However, the same code without the useless eval() prints this (18x speed).

the number with most steps 77031
amount of steps: 350
it took 1,562ms

If I run the that code with pypy 3.8 instead of python 3.10, then this (49x speed).

the number with most steps 77031
amount of steps: 350
it took 569ms

And when I run the following code on the same machine with pypy3.8,

from time import perf_counter_ns as ns


start = ns()
limit  = 100_000
memo = {i: 0 for i in range(limit)}
for i in range(3):
    memo[i] = i
for i in range(3, limit):
    counter = 0
    cur = i
    while i > 1:
        if i < cur:
            memo[cur] = memo[i] + counter
            break
        if not i % 2:
            i /= 2
            counter += 1
        else:
            i *= 3
            i += 1
            counter += 1
print(f'the number with most steps: {max(memo, key=memo.get)}')
print(f'amount of steps: {max(memo.values()) - 1}')
print(f'it took {(ns() - start)/1e6:,.0f}ms')
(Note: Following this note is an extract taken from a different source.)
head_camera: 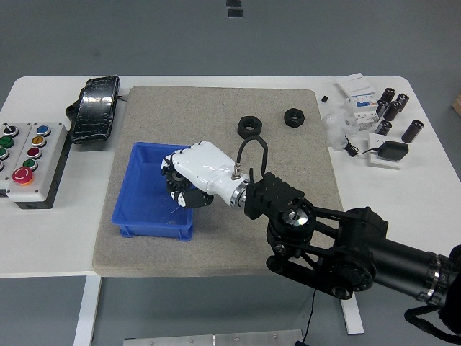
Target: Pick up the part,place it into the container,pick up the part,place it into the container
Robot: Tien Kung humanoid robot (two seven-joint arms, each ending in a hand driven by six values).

it prints this (375x speed), even though this is probably not the most efficient way to do it, and Python usually take a considerably longer time to compute the same task, compare to many other languages like C++.

the number with most steps: 77031
amount of steps: 350
it took 75ms

EDIT: Added some more benchmark results (limit is now 1 million, instead of 100k shown above)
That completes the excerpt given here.